Friday, March 30, 2012

no display name and $DISPLAY environment variable

I've been spending a lot of time organizing my code for the cross correlation project to run more efficiently. Part of this is setting up my code so that it can process/run a lot of different runs simultaneously. It's been a lot of fun learning all the cool tricks I can do with python to help with this. I should blog about some of these tricks.... but not right now....

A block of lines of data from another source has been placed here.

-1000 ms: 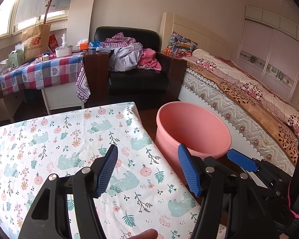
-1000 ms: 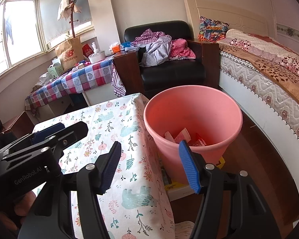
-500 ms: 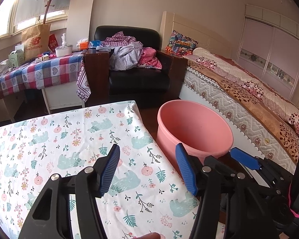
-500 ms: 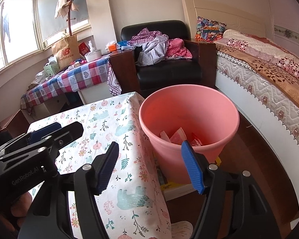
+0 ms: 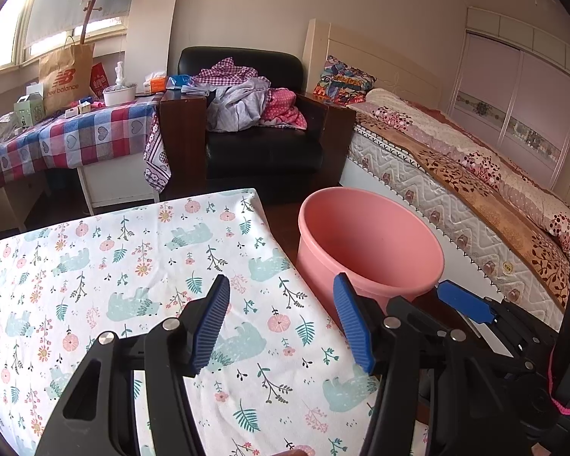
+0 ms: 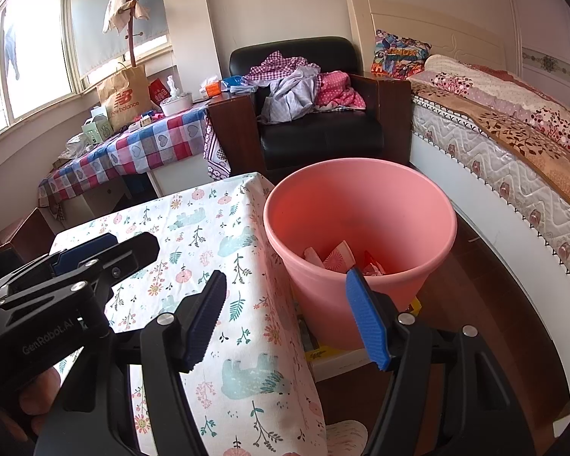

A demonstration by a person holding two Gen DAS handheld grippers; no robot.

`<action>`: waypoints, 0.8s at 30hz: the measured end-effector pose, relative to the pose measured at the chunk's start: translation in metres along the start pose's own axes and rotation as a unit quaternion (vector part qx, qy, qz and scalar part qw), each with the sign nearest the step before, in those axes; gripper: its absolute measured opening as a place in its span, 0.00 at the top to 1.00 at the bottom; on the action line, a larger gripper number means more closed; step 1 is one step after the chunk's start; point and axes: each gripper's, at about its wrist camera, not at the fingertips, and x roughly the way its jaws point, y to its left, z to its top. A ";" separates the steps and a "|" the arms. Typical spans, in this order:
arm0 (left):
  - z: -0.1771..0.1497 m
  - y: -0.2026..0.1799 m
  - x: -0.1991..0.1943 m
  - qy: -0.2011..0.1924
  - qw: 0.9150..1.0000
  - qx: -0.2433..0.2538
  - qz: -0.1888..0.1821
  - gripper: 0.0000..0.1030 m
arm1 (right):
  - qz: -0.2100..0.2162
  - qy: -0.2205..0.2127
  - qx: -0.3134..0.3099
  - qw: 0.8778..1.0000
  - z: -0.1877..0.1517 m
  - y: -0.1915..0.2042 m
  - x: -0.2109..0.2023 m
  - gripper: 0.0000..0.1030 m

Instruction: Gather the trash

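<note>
A pink bucket [image 5: 364, 235] stands on the floor beside the right edge of a table covered with a floral bear-print cloth [image 5: 133, 258]. In the right wrist view the bucket [image 6: 361, 205] holds several crumpled wrappers [image 6: 338, 256] at its bottom. My left gripper [image 5: 281, 281] hovers over the cloth near the table's right edge, open, with nothing between its blue pads. My right gripper [image 6: 285, 273] hangs open and empty over the table edge, just in front of the bucket. No trash shows on the cloth.
A bed [image 5: 475, 174] runs along the right, close behind the bucket. A black armchair [image 5: 262, 144] piled with clothes stands straight ahead. A checked-cloth table [image 5: 68, 140] with a paper bag and boxes sits at the left under the window. Flat boxes [image 6: 334, 357] lie under the bucket.
The left jaws have narrowed a little and the right jaws have widened a little. Both hands have stayed where they were.
</note>
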 end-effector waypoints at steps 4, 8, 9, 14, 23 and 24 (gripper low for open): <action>-0.001 0.000 0.001 0.000 1.000 0.001 -0.001 0.46 | 0.000 0.000 0.000 1.000 0.000 -0.001 0.000 0.36; -0.001 0.000 0.001 0.000 1.000 0.001 -0.001 0.46 | 0.000 0.000 0.000 1.000 0.001 -0.001 0.000 0.36; -0.001 -0.001 0.001 0.000 1.000 0.001 -0.001 0.46 | 0.001 0.000 0.000 1.000 0.001 -0.001 0.000 0.36; -0.001 -0.002 0.001 0.000 1.000 0.001 -0.002 0.46 | -0.001 -0.001 0.000 1.000 0.000 -0.003 0.001 0.36; -0.001 -0.001 0.001 -0.001 1.000 0.000 -0.003 0.47 | -0.020 -0.009 0.001 1.000 -0.009 -0.006 -0.003 0.36; -0.001 -0.002 0.001 -0.001 1.000 0.000 -0.003 0.47 | -0.023 -0.009 -0.001 1.000 -0.008 -0.004 -0.003 0.36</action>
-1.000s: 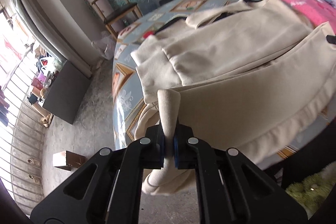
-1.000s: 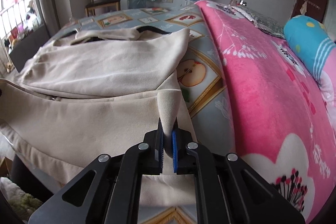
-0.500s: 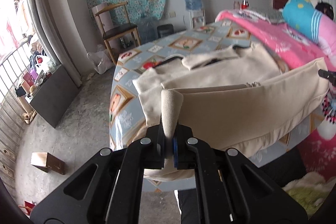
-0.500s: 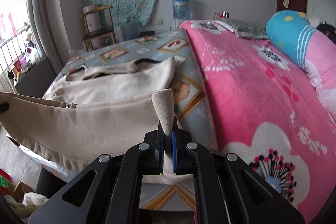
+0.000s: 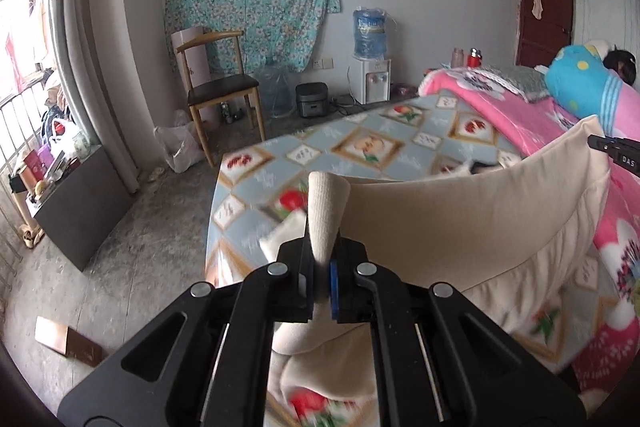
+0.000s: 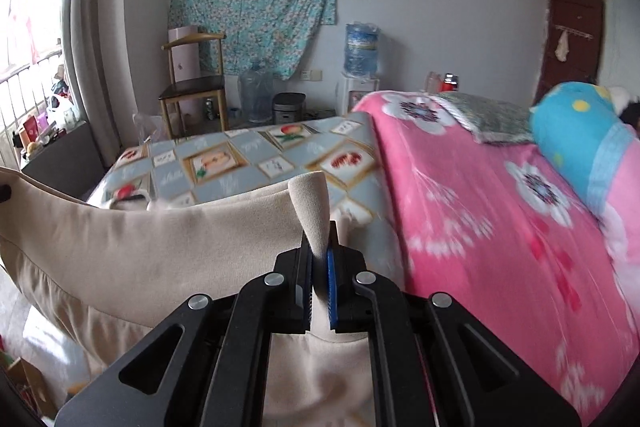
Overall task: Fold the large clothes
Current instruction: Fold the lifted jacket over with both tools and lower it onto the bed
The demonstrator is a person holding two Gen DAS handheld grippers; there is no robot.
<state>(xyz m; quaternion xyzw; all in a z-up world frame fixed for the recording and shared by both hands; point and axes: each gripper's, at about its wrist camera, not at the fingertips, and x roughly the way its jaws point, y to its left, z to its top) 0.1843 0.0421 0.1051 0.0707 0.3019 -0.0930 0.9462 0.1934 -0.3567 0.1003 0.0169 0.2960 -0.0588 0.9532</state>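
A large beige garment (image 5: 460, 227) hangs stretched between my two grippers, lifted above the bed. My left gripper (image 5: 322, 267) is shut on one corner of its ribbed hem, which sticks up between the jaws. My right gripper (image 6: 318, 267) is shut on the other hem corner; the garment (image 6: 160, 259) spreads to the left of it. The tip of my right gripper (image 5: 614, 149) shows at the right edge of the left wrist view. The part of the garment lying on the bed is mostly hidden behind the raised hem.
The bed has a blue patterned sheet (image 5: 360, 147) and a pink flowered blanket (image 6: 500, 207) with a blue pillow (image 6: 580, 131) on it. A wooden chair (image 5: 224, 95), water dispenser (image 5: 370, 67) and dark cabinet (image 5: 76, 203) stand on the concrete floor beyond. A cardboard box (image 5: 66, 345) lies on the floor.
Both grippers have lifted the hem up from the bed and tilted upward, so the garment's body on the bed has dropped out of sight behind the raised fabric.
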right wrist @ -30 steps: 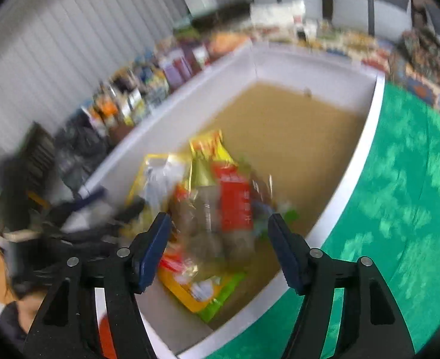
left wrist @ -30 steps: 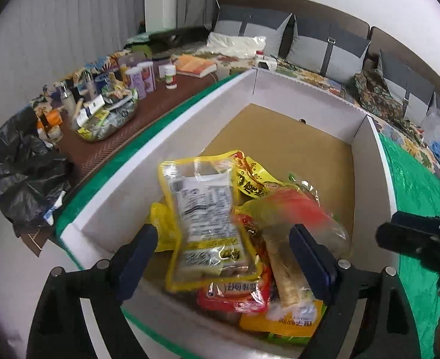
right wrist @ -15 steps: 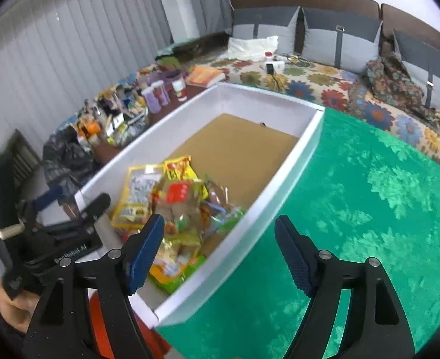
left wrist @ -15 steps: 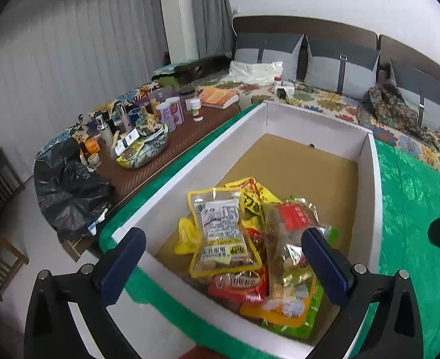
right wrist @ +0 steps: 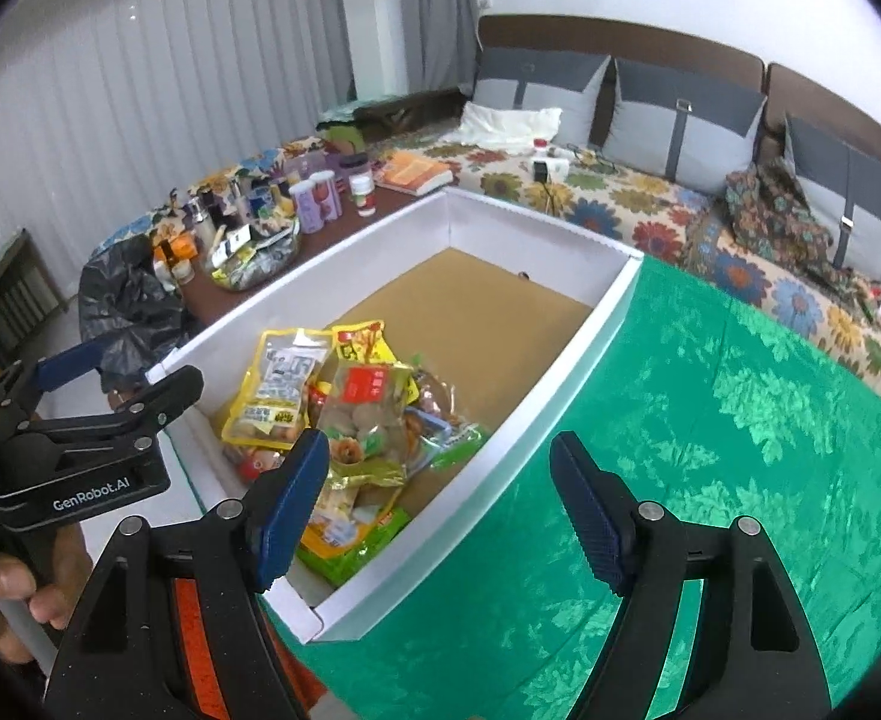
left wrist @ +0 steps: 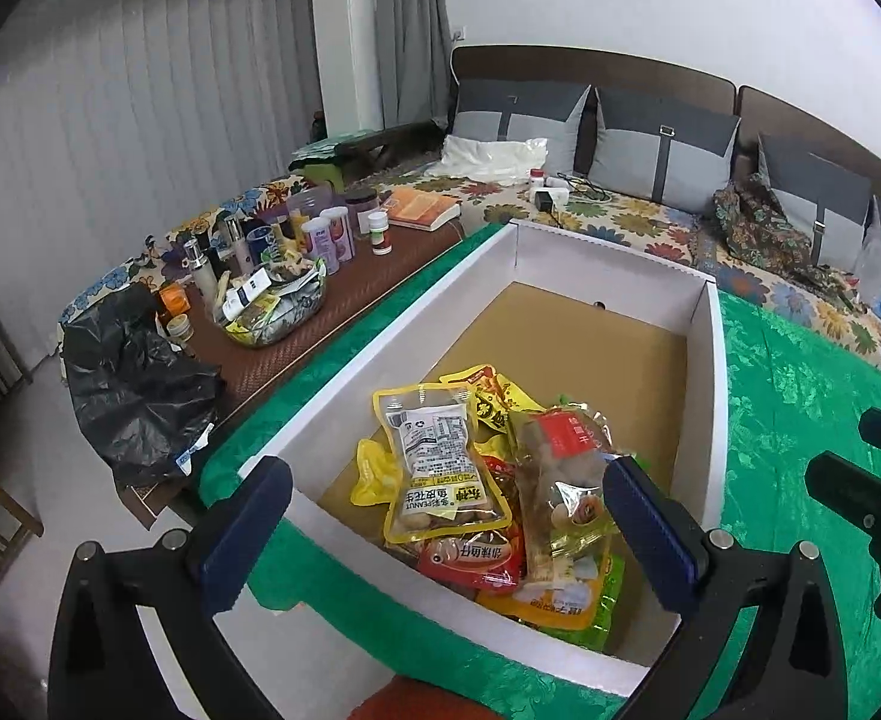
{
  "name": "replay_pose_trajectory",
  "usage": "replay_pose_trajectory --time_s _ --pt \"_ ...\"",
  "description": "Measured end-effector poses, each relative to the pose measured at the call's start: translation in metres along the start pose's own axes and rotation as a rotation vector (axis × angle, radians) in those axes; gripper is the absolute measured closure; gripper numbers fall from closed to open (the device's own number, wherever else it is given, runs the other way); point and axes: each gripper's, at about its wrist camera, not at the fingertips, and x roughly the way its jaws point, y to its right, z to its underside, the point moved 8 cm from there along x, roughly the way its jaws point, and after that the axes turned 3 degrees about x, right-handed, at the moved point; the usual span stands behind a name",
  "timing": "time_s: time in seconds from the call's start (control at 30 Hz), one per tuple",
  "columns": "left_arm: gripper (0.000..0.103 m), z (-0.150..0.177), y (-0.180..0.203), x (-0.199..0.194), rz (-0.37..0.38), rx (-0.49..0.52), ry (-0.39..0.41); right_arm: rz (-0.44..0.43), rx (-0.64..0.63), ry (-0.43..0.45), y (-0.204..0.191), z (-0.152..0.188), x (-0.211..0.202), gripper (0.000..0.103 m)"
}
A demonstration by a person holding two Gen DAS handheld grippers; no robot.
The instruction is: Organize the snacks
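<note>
I have both grippers hanging above the near end of the white box (left wrist: 707,360), which sits on the green cloth (right wrist: 710,450). The left gripper (left wrist: 449,531) has its jaws spread wide, with nothing between them; through the gap I look down on the snack pile (left wrist: 488,492) lying on the brown cardboard floor of the box, at its near end. The far half of that floor is bare. On top of the pile lies a yellow-edged peanut packet (left wrist: 440,462) with its printed label facing up, and just beside it, toward the right wall of the box, a clear bag with a red label (left wrist: 566,468). A red packet (left wrist: 470,558) and a green-edged one (left wrist: 611,600) poke out from under them at the near wall.

The right gripper (right wrist: 440,510) also has its jaws apart and holds nothing; it hovers over the right wall of the box, one finger above the pile and the other above the green cloth. In its view the left gripper shows at the near left corner of the box, with a hand (right wrist: 14,594) gripping it from below.

Left of the box runs a brown tabletop (left wrist: 344,300) crowded with bottles and jars (left wrist: 320,234), and a black plastic bag (left wrist: 134,384) slumps at its near end.
</note>
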Motion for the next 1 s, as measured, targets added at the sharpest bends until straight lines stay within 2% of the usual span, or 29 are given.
replay_pose_trajectory --time_s 0.23,0.33,0.47,0.63,0.8,1.0 --pt "0.000 -0.003 -0.006 -0.003 -0.010 -0.003 -0.011 -0.018 0.001 -0.002 -0.005 -0.004 -0.003 0.024" --pt "0.000 -0.007 -0.014 -0.006 -0.013 -0.031 0.013 -0.021 0.009 -0.013 -0.007 -0.006 -0.002 0.024" --pt "0.000 -0.010 -0.023 -0.011 -0.056 -0.032 0.036 -0.021 0.005 -0.030 -0.012 -0.004 0.001 0.024" --pt "0.000 -0.006 -0.030 -0.007 -0.025 -0.066 -0.012 -0.012 0.015 -0.070 -0.017 0.000 0.008 0.024" --pt "0.000 -0.001 -0.030 -0.001 -0.047 -0.039 -0.034 -0.006 -0.010 -0.084 -0.027 0.002 0.011 0.024" --pt "0.000 -0.002 -0.029 -0.001 -0.060 -0.023 -0.019 -0.004 -0.019 -0.096 -0.030 0.005 0.016 0.024"
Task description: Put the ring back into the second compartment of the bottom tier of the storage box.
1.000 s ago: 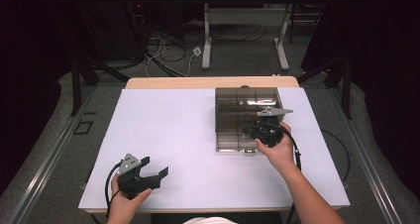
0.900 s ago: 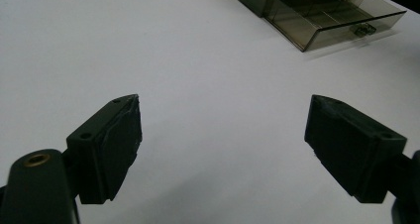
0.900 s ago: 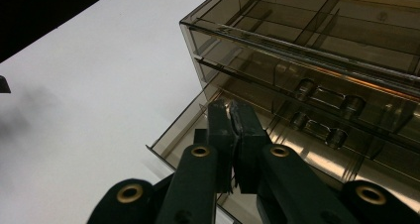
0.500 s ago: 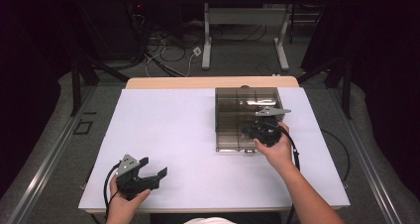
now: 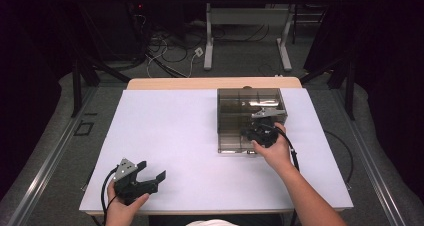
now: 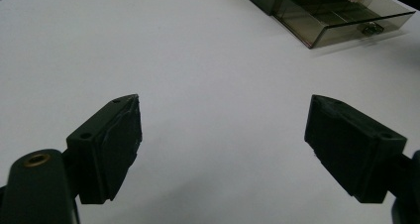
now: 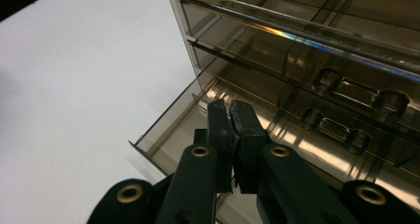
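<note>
Drawer [image 7: 208, 116] of the smoky plastic organizer [image 5: 250, 117], pulled partly out, lies just beyond the right gripper [image 7: 231, 106], fingers pressed together, seemingly to nudge it; left gripper [image 6: 223, 135] rests apart, fingers spread, empty.

Closed tool [image 7: 232, 110] over the pulled-out drawer [image 7: 163, 130] (smoky plastic).

The drawer box [image 5: 250, 117] is showing smoky transparent grey, the bench [image 5: 180, 136] is looking plain white, and both grippers' jaws are appearing black.
</note>
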`<state>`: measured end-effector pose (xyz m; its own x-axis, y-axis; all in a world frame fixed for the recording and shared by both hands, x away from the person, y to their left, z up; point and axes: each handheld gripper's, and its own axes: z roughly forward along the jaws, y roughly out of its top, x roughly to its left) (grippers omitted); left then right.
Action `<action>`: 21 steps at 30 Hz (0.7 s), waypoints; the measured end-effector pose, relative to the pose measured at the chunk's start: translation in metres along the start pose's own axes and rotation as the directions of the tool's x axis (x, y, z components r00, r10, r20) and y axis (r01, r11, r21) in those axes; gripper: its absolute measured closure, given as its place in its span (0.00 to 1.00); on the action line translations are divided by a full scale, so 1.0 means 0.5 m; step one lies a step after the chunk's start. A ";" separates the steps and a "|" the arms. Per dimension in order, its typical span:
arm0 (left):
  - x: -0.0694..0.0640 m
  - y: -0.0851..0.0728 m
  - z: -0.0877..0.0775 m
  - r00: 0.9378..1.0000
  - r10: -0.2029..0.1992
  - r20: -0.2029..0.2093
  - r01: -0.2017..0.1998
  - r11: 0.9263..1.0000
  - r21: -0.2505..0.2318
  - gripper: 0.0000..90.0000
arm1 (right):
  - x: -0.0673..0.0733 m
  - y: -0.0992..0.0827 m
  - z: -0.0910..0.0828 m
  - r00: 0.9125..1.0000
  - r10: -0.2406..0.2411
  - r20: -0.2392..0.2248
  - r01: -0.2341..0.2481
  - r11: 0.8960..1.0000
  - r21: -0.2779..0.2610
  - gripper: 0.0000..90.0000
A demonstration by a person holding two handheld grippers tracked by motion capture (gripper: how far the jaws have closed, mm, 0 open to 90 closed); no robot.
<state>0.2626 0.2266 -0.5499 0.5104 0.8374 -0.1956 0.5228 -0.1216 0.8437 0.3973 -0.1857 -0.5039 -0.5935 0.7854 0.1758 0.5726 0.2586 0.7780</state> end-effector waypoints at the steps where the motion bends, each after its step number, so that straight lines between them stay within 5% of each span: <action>1: 0.000 0.000 -0.001 1.000 -0.002 -0.001 0.002 1.000 0.000 0.16 | 0.002 0.000 0.002 1.000 0.007 0.004 -0.007 1.000 0.008 0.98; 21: 0.000 0.000 0.001 1.000 0.000 -0.001 0.000 1.000 0.001 0.17 | -0.025 -0.022 0.027 0.999 0.028 0.044 -0.031 0.998 0.061 0.98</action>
<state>0.2633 0.2263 -0.5502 0.5096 0.8381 -0.1946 0.5233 -0.1224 0.8433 0.4059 -0.1908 -0.5228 -0.5517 0.8163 0.1713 0.6240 0.2676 0.7342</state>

This blog is about an error I was getting when I tried to run my newly optimized code on riemann. I use qsub/PBS to submit jobs, and I was getting the following errors in my qsub.out file:

File "/clusterfs/riemann/software/matplotlib/1.0.0/lib64/python2.7/site-packages/matplotlib/pyplot.py", line 270, in figure **kwargs)
File "/clusterfs/riemann/software/matplotlib/1.0.0/lib64/python2.7/site-packages/matplotlib/backends/backend_tkagg.py", line 83, in new_figure_manager
window = Tk.Tk() File "/clusterfs/riemann/software/Python/2.7.1/lib/python2.7/lib-tk/Tkinter.py", line 1685, in __init__
self.tk = _tkinter.create(screenName, baseName, className, interactive, wantobjects, useTk, sync, use)
_tkinter.TclError: no display name and no $DISPLAY environment variable

I know that when I run jobs on other riemann nodes using qsub, that the X11 forwarding doesn't work properly. Or in other words, I can't view any of the plots I make when I am running an interactive PBS session. However, for this code, I simply wanted to save plots to .pdf files. However, for some reason there isn't a simple command (that I can find) to plot something in python directly to a file. If anyone out there knows how to do this, please help me!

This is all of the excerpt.